### Task details
Nothing but the pictures may be left out. Restate the rest of the entries word for word.

### Exercise inputs

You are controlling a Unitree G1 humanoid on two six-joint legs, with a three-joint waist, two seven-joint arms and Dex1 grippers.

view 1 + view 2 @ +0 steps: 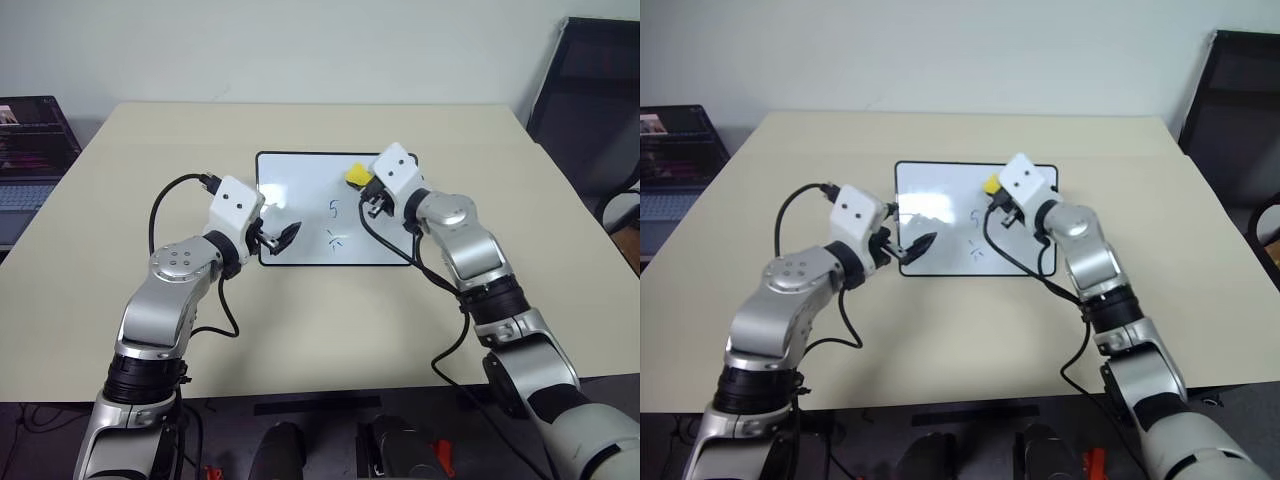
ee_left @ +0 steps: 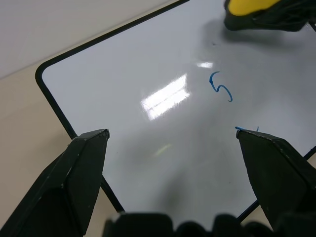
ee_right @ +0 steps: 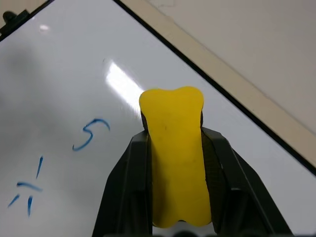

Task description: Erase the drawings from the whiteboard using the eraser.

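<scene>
From the head views, the whiteboard [image 1: 300, 190] lies flat on the counter [image 1: 120, 300], and the right gripper [image 1: 372, 196] holds the yellow eraser [image 1: 357, 175] over its far part. In the left wrist view, the left gripper [image 2: 173, 143] has its jaws spread wide above the board's near edge. In the right wrist view, the jaws pinch the eraser, with the "5" [image 3: 91, 133] and the star scribble [image 3: 27, 190] not yet wiped. I think the wiping is half done; next the eraser must press down and rub over the "5"

wall [image 1: 300, 40]: plain pale | table [image 1: 150, 330]: beige | chair [image 1: 590, 90]: black, right
</scene>
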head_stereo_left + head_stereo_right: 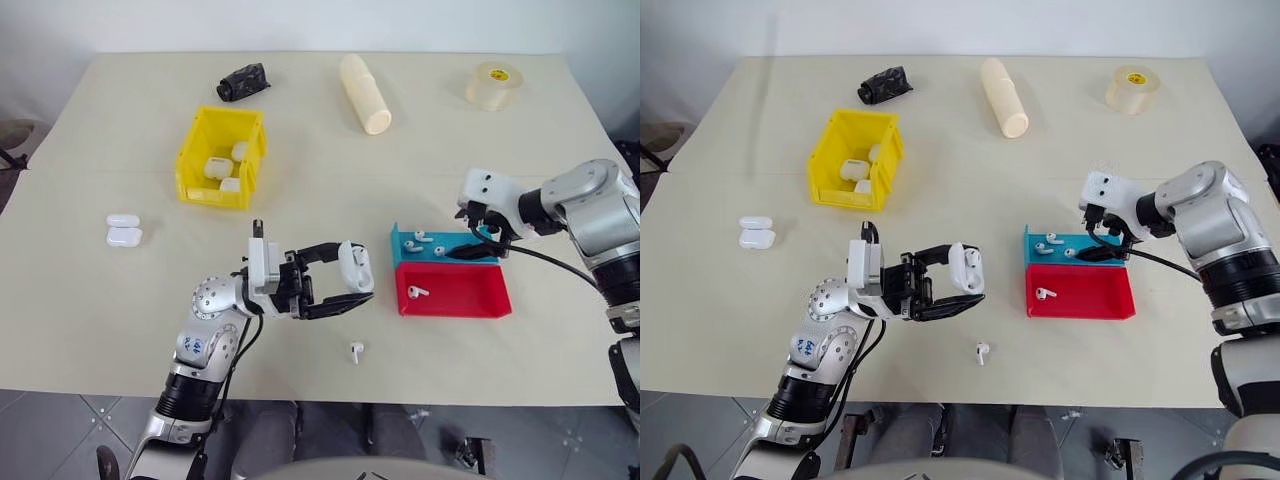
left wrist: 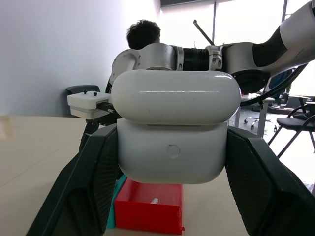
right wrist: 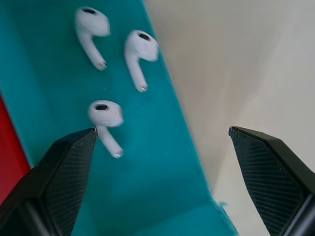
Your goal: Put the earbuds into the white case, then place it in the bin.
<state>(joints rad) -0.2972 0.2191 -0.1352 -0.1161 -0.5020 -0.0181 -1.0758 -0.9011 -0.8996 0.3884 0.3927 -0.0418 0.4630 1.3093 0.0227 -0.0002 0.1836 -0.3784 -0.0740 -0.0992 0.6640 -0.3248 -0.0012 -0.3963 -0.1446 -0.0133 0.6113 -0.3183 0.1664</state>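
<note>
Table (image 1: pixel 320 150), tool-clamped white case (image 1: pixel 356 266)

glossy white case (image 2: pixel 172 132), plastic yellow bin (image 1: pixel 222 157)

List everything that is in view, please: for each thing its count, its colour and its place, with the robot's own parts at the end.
white case: one, white, held in the left gripper above the table
bin: one, yellow, far left part of the table, white cases inside
spare cases: two, white, on the table left of the bin
blue tray: one, blue, right of centre, three earbuds in it
red tray: one, red, against the blue tray's near side, one earbud inside
loose earbud: one, white, on the table near the front edge
black object: one, far side
cream cylinder: one, far side
tape roll: one, pale yellow, far right
table: one, cream
left gripper: shut on the case
right gripper: open, over the blue tray
</note>
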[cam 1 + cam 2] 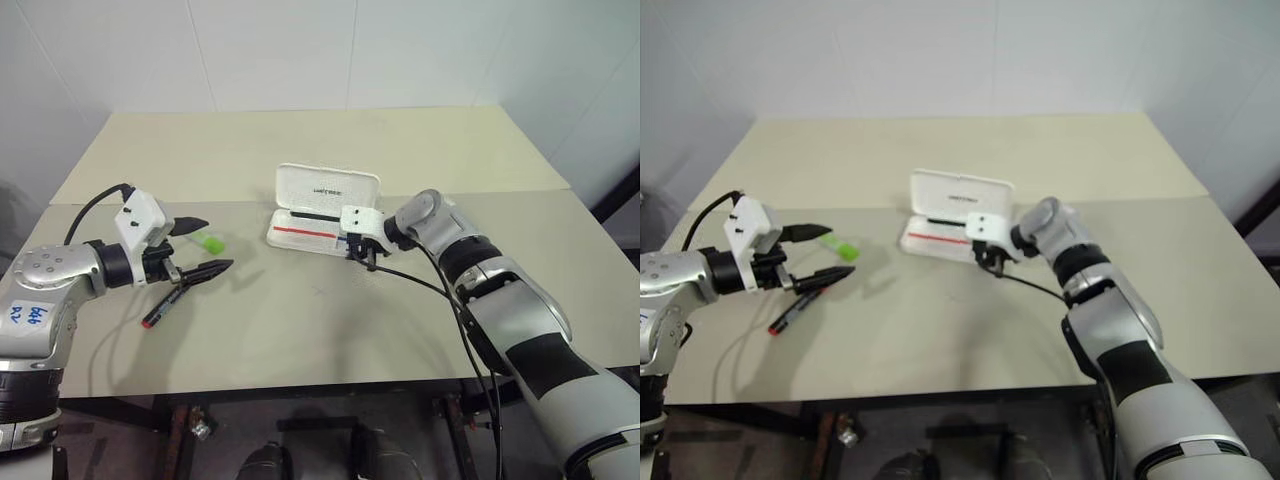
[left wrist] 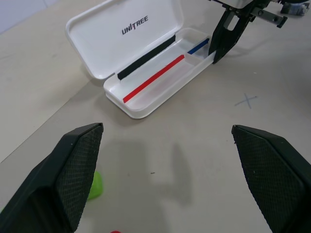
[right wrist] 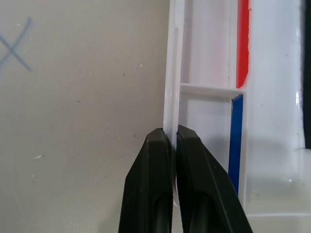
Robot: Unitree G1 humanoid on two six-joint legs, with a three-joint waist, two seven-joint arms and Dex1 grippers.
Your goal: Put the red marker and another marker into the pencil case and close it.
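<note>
Robot test lab or demo room, not home. Plain white panelled walls (image 1: 300, 50), no decoration. Two bare beige rectangular desks (image 1: 320, 330) pushed together, seam between them, dark metal frame below. Small pen-drawn cross mark (image 2: 247, 100) on desk surface, like placement marker. White hard plastic pencil case (image 2: 146, 58) with brand lettering on open lid. Black cables (image 1: 440, 290) trailing along robot arms.

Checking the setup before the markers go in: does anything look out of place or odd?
Nothing is spilled or broken. One oddity: the right gripper is pinched shut on the front wall of the open, empty pencil case, while the red marker and green highlighter lie on the table.
</note>
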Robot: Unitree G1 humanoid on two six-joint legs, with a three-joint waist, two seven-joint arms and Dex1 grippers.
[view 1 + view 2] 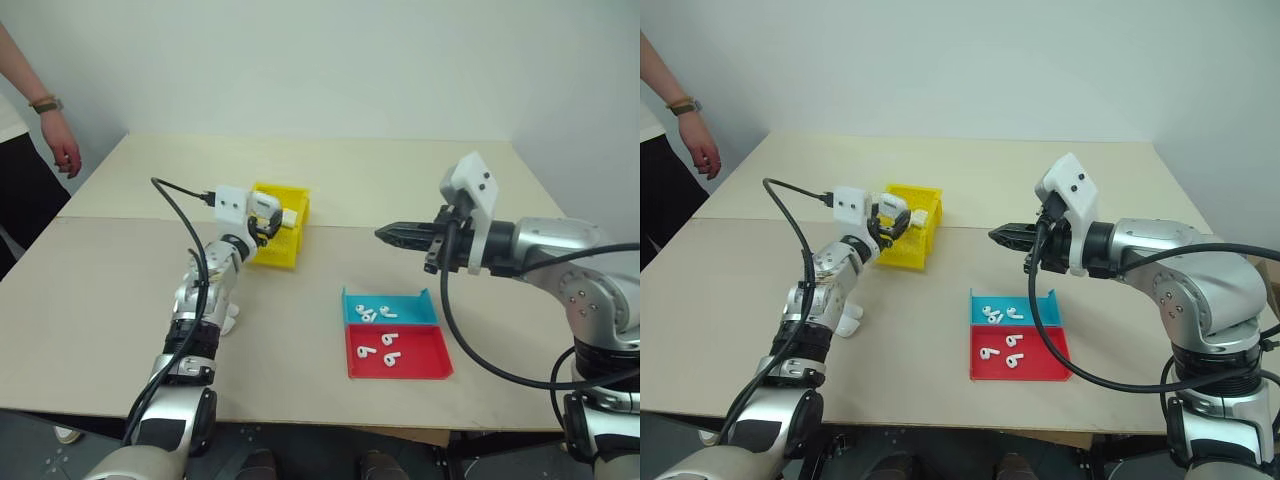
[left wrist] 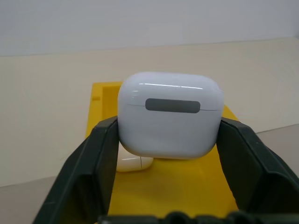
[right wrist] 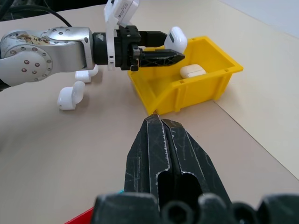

### Solution to this exercise
You are controlling a Unitree G1 humanoid on two six-joint legs, with a three-joint waist, two seven-joint arms and Dex1 grippers.

view 1 + view 2 @ +0 steps: 
ee_left @ +0 steps: 
ee_right @ +0 steps: 

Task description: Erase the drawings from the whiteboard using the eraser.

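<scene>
From the head views, the whiteboard [image 1: 300, 190] lies flat on the counter [image 1: 120, 300], and the right gripper [image 1: 372, 196] holds the yellow eraser [image 1: 357, 175] over its far part. In the left wrist view, the left gripper [image 2: 173, 143] has its jaws spread wide above the board's near edge. In the right wrist view, the jaws pinch the eraser, with the "5" [image 3: 91, 133] and the star scribble [image 3: 27, 190] not yet wiped. I think the wiping is half done; next the eraser must press down and rub over the "5"

wall [image 1: 300, 40]: plain pale | table [image 1: 150, 330]: beige | chair [image 1: 590, 90]: black, right
</scene>
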head_stereo_left + head_stereo_right: 
left wrist: 
right wrist: 
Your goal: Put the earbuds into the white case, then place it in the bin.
<state>(joints rad) -0.2972 0.2191 -0.1352 -0.1161 -0.5020 -0.0181 -1.0758 -0.9011 -0.8996 0.3884 0.3927 -0.0418 0.4630 1.3093 0.0227 -0.0002 0.1836 -0.3784 -0.0740 -0.0992 0.6640 -0.3248 -0.0012 -0.3963 -0.1446 -0.0133 0.6113 -0.3183 0.1664</state>
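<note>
Table (image 1: pixel 320 150), tool-clamped white case (image 1: pixel 356 266)

glossy white case (image 2: pixel 172 132), plastic yellow bin (image 1: pixel 222 157)

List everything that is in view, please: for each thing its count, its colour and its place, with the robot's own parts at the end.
white case: one, white, held in the left gripper above the table
bin: one, yellow, far left part of the table, white cases inside
spare cases: two, white, on the table left of the bin
blue tray: one, blue, right of centre, three earbuds in it
red tray: one, red, against the blue tray's near side, one earbud inside
loose earbud: one, white, on the table near the front edge
black object: one, far side
cream cylinder: one, far side
tape roll: one, pale yellow, far right
table: one, cream
left gripper: shut on the case
right gripper: open, over the blue tray
</note>
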[cam 1 + cam 2] 
[left wrist] 
[right wrist] 
Robot: Unitree G1 humanoid on two six-joint legs, with a three-joint waist, two seven-joint arms and Dex1 grippers.
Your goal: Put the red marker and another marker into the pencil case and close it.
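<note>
Robot test lab or demo room, not home. Plain white panelled walls (image 1: 300, 50), no decoration. Two bare beige rectangular desks (image 1: 320, 330) pushed together, seam between them, dark metal frame below. Small pen-drawn cross mark (image 2: 247, 100) on desk surface, like placement marker. White hard plastic pencil case (image 2: 146, 58) with brand lettering on open lid. Black cables (image 1: 440, 290) trailing along robot arms.

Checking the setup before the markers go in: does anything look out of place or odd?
Nothing is spilled or broken. One oddity: the right gripper is pinched shut on the front wall of the open, empty pencil case, while the red marker and green highlighter lie on the table.
</note>
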Robot: Unitree G1 humanoid on two six-joint legs, with a three-joint waist, two seven-joint arms and Dex1 grippers.
[view 1 + view 2] 
[left wrist] 
[right wrist] 

No additional work remains on the exercise.